Crown’s money helped the Kennett government revitalise Melbourne, so it’s no surprise that the former premier is happy to back his old friend, despite all the problems that gambling can bring. It’s also no surprise that Barry O’Farrell keeps popping up to support the Packer plan.
But Packer’s team of heavy hitters may still not be able to get him what he wants. The Star Casino has an exclusive licence in Sydney until 2020, so O’Farrell can’t just give Packer the green light to build another venue. The NSW premier also can’t just grant a new licence to his mates—it has to go through an independent judicial process. So the only way James will get his new casino is by seizing control of the Star’s owners, Echo Entertainment. And despite last week’s success in getting rid of Echo’s chairman, John Story, that goal is still a long way off.
But the war is just beginning. If Packer passes NSW and Queensland probity checks (which won’t be a problem), he will be able to double his stake in Echo to 20%. He can then creep it up at 3% a year, without having to make a full takeover. It will be interesting to see what happens if he does, and whether his interest will provoke a $3 billion takeover battle. The Malaysian operator, Genting Casinos, is already showing interest, and has grabbed a 4.9% stake in Echo. Packer is apparently ready to talk.

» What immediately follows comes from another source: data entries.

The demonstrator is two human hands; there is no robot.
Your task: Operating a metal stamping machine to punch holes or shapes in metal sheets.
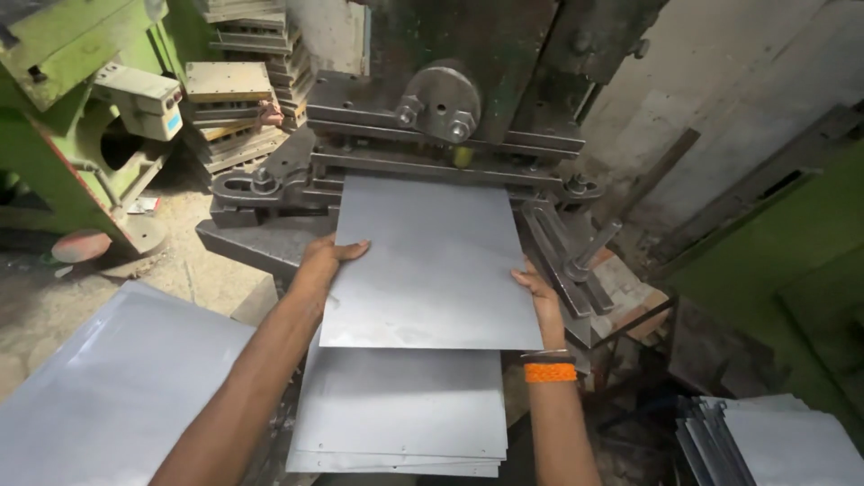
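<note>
Nearest to me, both my forearms reach up from the bottom edge, the right one with an orange wristband. My left hand grips the left edge of a grey metal sheet, thumb lying on top and fingers curled underneath; my right hand holds the right edge, though I can't quite see how its fingers wrap there. This sheet lies flat with its far edge under the clamp bar of the dark press machine. Below it sits a stack of similar sheets with small holes along the near edge. Another large sheet lies to my left, and more sheets sit at lower right.
</note>
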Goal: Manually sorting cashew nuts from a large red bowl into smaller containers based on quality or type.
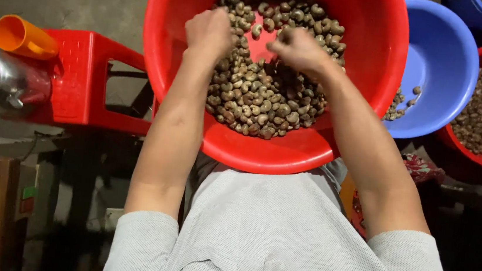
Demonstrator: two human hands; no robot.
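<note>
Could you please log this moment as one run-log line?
left hand: in nuts | right hand: in nuts | red basin | blue basin beside

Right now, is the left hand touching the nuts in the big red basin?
Touching. Head view: the left hand rests fisted on the nuts in the red basin, no gap visible.
</note>
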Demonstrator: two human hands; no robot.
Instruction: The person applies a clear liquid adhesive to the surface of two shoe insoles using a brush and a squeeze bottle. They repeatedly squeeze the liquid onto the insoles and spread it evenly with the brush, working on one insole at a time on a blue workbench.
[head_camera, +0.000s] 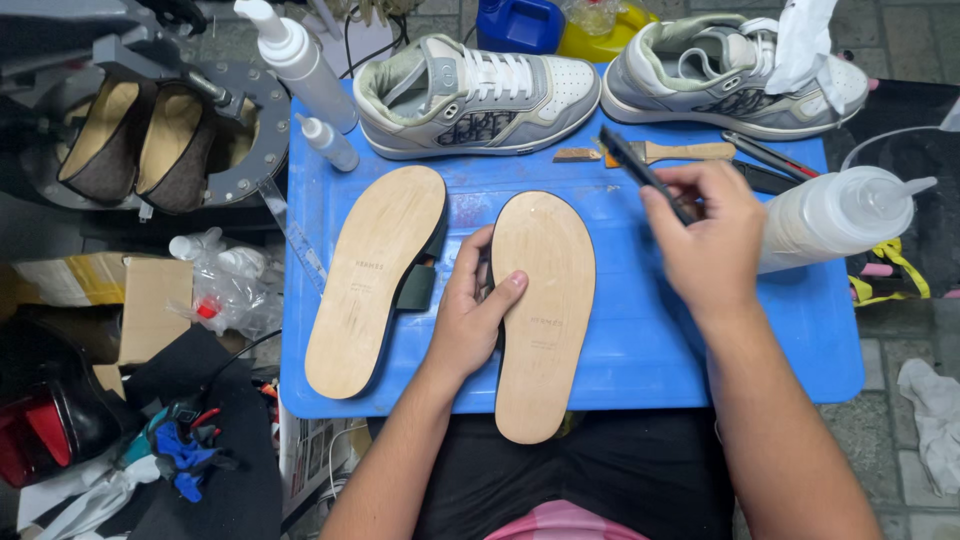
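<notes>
Fingers (478, 262) of the left hand (470, 315) curl around the edge of a tan leather-soled sandal (543, 310), lying sole-up on the blue plastic bench (640, 340), thumb pressed on top. Right hand (708, 240) pinches a thin dark tool (640, 172) just above it. A matching sandal (375, 275) lies beside.

Open blue tabletop (640, 350) at four o'clock, bare between the right sandal sole (543, 310) and the squeeze bottle (835, 215). Crowded at twelve o'clock: two sneakers (480, 95), a brush (680, 152). Blocked at ten o'clock by two small bottles (300, 60).
</notes>
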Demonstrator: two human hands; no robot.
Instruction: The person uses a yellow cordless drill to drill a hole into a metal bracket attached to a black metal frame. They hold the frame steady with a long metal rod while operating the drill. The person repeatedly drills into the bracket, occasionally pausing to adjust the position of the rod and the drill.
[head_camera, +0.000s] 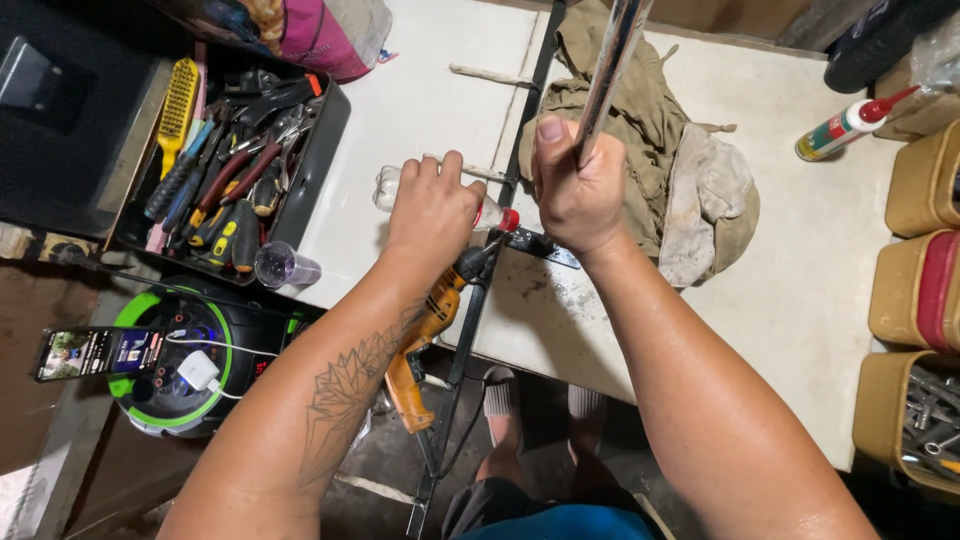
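The left hand grasps a plastic bottle above the orange drill; beside it, the right hand's grip clenches a shiny metal tube.

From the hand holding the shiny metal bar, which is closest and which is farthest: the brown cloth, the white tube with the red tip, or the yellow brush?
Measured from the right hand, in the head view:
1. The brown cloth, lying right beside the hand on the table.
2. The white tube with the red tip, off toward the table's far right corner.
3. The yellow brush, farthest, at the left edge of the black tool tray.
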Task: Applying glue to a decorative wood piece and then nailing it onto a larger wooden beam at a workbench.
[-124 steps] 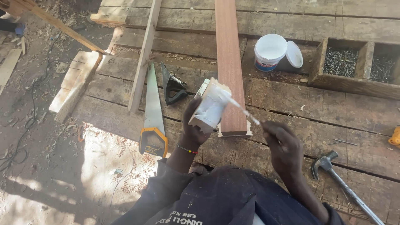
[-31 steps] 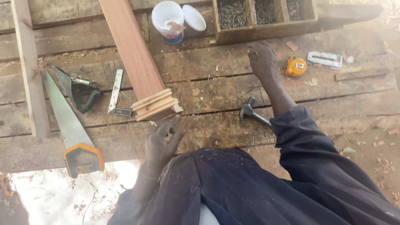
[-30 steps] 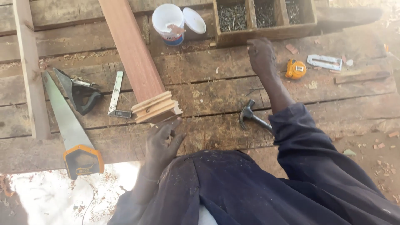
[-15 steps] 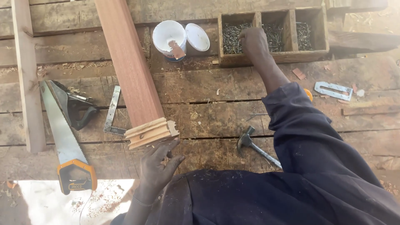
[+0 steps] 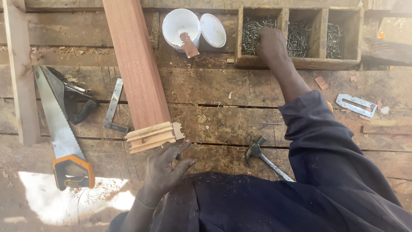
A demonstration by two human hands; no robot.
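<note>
On the rough wooden desk (image 5: 223,120), a long reddish board (image 5: 135,64) lies pointing away from the person, and at its near end some short pale wood strips (image 5: 151,136) are fixed across it. Just below this end, the left hand (image 5: 165,169) rests flat on the desk with the fingers spread apart; the fingertips come close to the strips, and this hand holds nothing. Far from it, the right hand (image 5: 269,43) reaches into the wooden box (image 5: 300,63) at the back of the desk. This box has three compartments full of nails (image 5: 298,38), and the hand is at the wall between the left and the middle compartment. Its fingers are bent down among the nails, so I cannot tell if the grip is closed on any of them. Near the right elbow, a hammer (image 5: 264,157) lies on the desk, touched by no hand. Left of the board there are a small metal square (image 5: 113,105), a dark hand tool (image 5: 71,96) and a hand saw (image 5: 62,137) with an orange and black handle. Behind the board stands a white tub (image 5: 180,25) with a flat stick in it, and its white lid (image 5: 213,30) leans just beside it. At the right edge of the desk lies a flat metal piece (image 5: 356,104).
</note>
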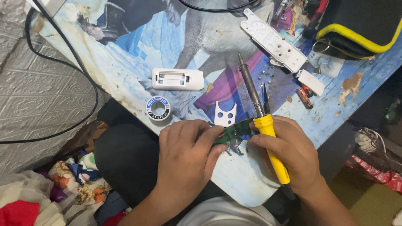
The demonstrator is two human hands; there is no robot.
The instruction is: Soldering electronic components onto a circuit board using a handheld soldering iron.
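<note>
My left hand pinches the left end of a small green circuit board just above the table's near edge. My right hand grips a soldering iron by its yellow handle, and its fingertips also touch the board's right end. The iron's dark metal shaft points up and away from me, tip clear of the board. Small metal contacts hang below the board. A white plastic piece with two holes lies just behind it.
A solder spool sits near the table's left edge, beside a white remote housing with an open battery bay. A long white keypad panel, batteries and a black-and-yellow case lie at the back right. A black cable loops over the left edge.
</note>
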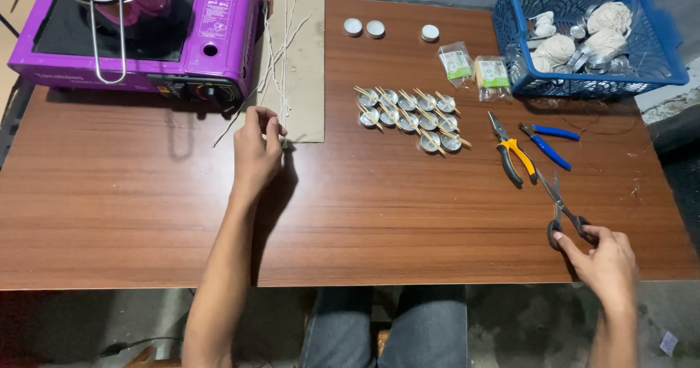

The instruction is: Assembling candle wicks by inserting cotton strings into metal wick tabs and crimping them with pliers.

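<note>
My left hand (257, 149) pinches the lower end of a thin white wick string (281, 62) at the bottom edge of a brown cardboard sheet (306, 69); several such strings lie along the sheet. My right hand (605, 262) rests near the table's front right corner, its fingers on the dark handles of a pair of scissors (561, 208) that lies flat, blades pointing away from me. Between the hands stands a cluster of small metal cups (408, 109), each with wooden sticks laid across its top.
A purple portable stove (211, 40) with a metal pot sits at the back left. Yellow-handled pliers (510, 153) and blue-handled pliers (547, 142) lie right of the cups. A blue basket (660, 65) holds string balls. Three white tealights (375, 28) and two small packets (474, 65) lie behind.
</note>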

Whether or not James gets what he wants this time, The Power Index reckons his public campaign says a lot about how much he’s changed since his father died in December 2005. At the depths of the GFC in early 2008, there was talk of him being depressed, almost suicidal, and of him cashing it all in or privatising the empire to avoid public scrutiny. Recently, he has looked relaxed and confident in public, and much happier in his own skin. He seems much more mature, much more his own person.
He may never be as powerful as his father, but he appears to finally be out of his shadow.
This article first appeared on The Power Index.